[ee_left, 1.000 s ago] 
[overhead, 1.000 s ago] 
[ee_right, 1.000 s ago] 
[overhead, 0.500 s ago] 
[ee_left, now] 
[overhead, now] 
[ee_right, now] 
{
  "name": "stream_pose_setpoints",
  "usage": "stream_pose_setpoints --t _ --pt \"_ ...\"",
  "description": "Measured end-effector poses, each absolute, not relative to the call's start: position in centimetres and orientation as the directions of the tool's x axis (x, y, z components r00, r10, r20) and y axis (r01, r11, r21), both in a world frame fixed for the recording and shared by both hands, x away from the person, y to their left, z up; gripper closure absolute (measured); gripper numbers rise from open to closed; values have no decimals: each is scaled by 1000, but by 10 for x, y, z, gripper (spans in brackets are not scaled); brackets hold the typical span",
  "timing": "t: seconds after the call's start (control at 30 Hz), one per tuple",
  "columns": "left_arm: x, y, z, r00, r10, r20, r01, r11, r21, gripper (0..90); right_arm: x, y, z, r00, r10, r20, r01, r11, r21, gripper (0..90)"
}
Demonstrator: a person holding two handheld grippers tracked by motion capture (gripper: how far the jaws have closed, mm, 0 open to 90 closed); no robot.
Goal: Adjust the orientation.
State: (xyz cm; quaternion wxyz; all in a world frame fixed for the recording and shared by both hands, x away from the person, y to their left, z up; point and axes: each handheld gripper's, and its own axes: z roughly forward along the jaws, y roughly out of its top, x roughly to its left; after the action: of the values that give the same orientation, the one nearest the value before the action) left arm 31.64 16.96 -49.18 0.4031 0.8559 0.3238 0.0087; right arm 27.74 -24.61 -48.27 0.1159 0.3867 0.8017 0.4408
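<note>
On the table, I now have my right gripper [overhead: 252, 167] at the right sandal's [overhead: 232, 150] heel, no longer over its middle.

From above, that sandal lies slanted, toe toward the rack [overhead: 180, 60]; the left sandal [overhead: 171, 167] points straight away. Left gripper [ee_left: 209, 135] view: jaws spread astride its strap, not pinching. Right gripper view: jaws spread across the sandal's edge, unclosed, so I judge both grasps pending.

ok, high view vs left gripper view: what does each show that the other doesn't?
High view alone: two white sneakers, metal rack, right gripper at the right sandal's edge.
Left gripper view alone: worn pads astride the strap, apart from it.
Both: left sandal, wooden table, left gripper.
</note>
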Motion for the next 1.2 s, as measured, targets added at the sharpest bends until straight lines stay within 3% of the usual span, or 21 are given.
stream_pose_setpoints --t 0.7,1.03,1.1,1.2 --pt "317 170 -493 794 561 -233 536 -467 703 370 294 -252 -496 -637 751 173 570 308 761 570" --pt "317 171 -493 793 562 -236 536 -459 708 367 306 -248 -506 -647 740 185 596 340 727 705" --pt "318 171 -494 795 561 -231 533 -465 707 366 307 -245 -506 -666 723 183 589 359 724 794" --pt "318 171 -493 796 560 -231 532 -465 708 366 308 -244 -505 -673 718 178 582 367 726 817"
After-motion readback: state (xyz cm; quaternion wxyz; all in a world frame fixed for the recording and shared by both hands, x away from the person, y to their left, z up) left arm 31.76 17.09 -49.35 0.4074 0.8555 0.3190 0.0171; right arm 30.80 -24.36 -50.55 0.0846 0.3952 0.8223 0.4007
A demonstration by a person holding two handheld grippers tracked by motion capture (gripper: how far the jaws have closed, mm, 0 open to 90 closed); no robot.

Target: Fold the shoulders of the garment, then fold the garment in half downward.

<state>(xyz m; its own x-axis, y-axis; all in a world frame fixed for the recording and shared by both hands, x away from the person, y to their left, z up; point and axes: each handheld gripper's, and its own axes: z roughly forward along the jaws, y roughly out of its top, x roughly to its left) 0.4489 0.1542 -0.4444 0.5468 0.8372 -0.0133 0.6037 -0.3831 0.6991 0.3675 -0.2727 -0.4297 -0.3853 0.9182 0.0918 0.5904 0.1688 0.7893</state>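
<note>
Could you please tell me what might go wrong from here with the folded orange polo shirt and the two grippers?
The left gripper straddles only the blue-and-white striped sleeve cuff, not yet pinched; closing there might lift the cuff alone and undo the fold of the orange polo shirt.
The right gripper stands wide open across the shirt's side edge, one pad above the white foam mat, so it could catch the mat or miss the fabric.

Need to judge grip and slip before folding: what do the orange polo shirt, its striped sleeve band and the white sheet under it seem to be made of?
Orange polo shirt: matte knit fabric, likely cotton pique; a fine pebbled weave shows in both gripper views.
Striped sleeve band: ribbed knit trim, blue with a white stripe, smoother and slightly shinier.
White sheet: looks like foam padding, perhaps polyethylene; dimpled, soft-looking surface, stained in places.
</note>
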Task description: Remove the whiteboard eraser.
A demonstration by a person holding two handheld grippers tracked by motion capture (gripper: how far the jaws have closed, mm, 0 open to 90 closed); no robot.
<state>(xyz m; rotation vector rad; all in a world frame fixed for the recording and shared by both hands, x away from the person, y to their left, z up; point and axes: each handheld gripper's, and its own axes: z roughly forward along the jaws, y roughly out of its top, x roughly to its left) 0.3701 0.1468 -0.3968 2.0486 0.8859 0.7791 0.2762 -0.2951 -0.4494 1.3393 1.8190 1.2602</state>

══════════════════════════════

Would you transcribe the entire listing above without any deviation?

[ee_left, 1.000 s ago] 
[overhead, 1.000 s ago] 
[ee_right, 1.000 s ago] 
[overhead, 0.500 s ago] 
[ee_left, now] 
[overhead, now] 
[ee_right, now] 
{
  "name": "stream_pose_setpoints",
  "usage": "stream_pose_setpoints --t _ --pt \"_ ...\"",
  "description": "Measured end-effector poses, each absolute, not relative to the call's start: position in centimetres and orientation as the directions of the tool's x axis (x, y, z components r00, r10, r20) and y axis (r01, r11, r21), both in a world frame fixed for the recording and shared by both hands, x away from the person, y to their left, z up; gripper closure absolute (measured); gripper numbers rise from open to closed; values have no decimals: each is scaled by 1000, but by 10 for x, y, z, gripper (spans in brackets are not scaled); brackets hold the typical span",
  "timing": "t: seconds after the call's start (control at 30 Hz), one per tuple",
  "columns": "left_arm: x, y, z, r00, r10, r20, r01, r11, r21, gripper (0..90); right_arm: x, y, z, r00, r10, r20, r01, r11, r21, gripper (0..90)"
}
Demonstrator: a person holding two handheld grippers tracked by motion capture (gripper: how far the jaws have closed, mm, 0 open to 90 closed); no robot.
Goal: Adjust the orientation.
State: (xyz cm; quaternion wxyz; all in a world frame fixed for the recording and shared by both hands, x away from the person, y to their left, z up; point and axes: each handheld gripper's, and its own axes: z roughly forward along the jaws, y roughly out of its top, x roughly to its left; after the action: of the values that give the same orientation, the one nearest the value before the action) left arm 31.64 16.96 -49.18 0.4031 0.8559 0.3238 0.0087; right arm 27.74 -24.61 -48.27 0.1159 0.3867 0.8017 0.4408
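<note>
On the table, I now have my right gripper [overhead: 252, 167] at the right sandal's [overhead: 232, 150] heel, no longer over its middle.

From above, that sandal lies slanted, toe toward the rack [overhead: 180, 60]; the left sandal [overhead: 171, 167] points straight away. Left gripper [ee_left: 209, 135] view: jaws spread astride its strap, not pinching. Right gripper view: jaws spread across the sandal's edge, unclosed, so I judge both grasps pending.

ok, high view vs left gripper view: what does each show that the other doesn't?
High view alone: two white sneakers, metal rack, right gripper at the right sandal's edge.
Left gripper view alone: worn pads astride the strap, apart from it.
Both: left sandal, wooden table, left gripper.
</note>
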Motion for the next 1.2 s, as measured, targets added at the sharpest bends until straight lines stay within 3% of the usual span, or 21 are given.
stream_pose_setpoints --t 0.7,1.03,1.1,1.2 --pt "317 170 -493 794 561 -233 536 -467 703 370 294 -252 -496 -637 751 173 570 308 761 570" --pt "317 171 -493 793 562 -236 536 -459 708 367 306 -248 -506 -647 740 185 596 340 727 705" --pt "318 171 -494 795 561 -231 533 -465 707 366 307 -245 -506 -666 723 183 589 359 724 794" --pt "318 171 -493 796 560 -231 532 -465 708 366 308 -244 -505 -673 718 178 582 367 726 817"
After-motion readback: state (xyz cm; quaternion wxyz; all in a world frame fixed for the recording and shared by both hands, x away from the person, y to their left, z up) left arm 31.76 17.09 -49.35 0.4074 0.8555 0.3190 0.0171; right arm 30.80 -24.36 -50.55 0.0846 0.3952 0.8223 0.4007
A demonstration by a person holding two handheld grippers tracked by motion capture (gripper: how far the jaws have closed, mm, 0 open to 90 closed); no robot.

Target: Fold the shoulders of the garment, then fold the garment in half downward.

<state>(xyz m; its own x-axis, y-axis; all in a world frame fixed for the recording and shared by both hands, x away from the person, y to their left, z up; point and axes: each handheld gripper's, and its own axes: z roughly forward along the jaws, y roughly out of its top, x roughly to its left) 0.4489 0.1542 -0.4444 0.5468 0.8372 -0.0133 0.6037 -0.3831 0.6991 0.3675 -0.2727 -0.4297 -0.3853 0.9182 0.0918 0.5904 0.1688 0.7893</state>
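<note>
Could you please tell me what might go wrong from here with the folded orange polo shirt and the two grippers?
The left gripper straddles only the blue-and-white striped sleeve cuff, not yet pinched; closing there might lift the cuff alone and undo the fold of the orange polo shirt.
The right gripper stands wide open across the shirt's side edge, one pad above the white foam mat, so it could catch the mat or miss the fabric.

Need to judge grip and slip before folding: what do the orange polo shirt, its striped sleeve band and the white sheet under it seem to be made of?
Orange polo shirt: matte knit fabric, likely cotton pique; a fine pebbled weave shows in both gripper views.
Striped sleeve band: ribbed knit trim, blue with a white stripe, smoother and slightly shinier.
White sheet: looks like foam padding, perhaps polyethylene; dimpled, soft-looking surface, stained in places.
</note>
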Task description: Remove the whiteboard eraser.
A demonstration by a person holding two handheld grippers tracked by motion capture (gripper: how far the jaws have closed, mm, 0 open to 90 closed); no robot.
<state>(xyz m; rotation vector rad; all in a world frame fixed for the recording and shared by both hands, x away from the person, y to their left, z up; point and axes: each handheld gripper's, and its own axes: z roughly forward along the jaws, y roughly out of its top, x roughly to its left) 0.3701 0.1468 -0.3968 2.0486 0.8859 0.7791 0.2762 -0.2951 -0.4494 1.3393 1.8190 1.2602</state>

This concludes the response.